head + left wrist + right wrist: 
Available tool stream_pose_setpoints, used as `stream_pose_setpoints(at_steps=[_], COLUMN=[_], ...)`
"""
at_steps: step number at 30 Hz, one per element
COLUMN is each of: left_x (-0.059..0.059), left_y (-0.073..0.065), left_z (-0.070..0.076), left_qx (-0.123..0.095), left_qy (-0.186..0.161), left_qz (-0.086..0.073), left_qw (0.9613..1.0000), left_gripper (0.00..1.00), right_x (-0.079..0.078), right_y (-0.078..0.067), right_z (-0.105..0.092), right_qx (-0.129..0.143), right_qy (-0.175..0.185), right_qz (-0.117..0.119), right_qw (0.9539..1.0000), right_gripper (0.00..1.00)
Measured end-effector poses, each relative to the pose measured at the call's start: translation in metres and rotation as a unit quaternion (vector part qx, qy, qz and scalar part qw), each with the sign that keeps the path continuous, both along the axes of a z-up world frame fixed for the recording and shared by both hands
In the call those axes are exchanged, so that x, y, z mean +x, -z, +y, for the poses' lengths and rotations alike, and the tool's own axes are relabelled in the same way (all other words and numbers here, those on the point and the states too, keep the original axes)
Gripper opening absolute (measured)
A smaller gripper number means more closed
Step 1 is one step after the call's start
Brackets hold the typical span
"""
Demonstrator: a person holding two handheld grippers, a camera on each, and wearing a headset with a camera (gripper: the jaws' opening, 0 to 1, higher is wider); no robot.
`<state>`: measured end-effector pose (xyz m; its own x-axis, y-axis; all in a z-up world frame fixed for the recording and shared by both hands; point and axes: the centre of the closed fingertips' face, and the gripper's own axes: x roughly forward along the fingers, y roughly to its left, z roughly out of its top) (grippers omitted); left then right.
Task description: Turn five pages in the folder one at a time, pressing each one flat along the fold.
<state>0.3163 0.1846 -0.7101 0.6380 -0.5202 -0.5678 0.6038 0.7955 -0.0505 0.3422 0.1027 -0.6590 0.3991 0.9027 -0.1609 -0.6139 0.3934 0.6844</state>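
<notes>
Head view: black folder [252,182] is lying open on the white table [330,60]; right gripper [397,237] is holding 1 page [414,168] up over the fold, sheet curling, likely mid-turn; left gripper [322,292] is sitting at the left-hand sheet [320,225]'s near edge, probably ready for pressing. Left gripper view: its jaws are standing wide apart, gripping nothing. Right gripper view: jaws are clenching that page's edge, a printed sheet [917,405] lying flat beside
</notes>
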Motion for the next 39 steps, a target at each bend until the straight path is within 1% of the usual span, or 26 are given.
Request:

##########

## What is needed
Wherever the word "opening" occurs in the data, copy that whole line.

## Answer box
Gripper opening absolute (measured)
Demonstrator: a person holding two handheld grippers, a camera on each, and wearing a headset with a camera (gripper: the jaws' opening, 0 to 1, higher is wider); no robot.

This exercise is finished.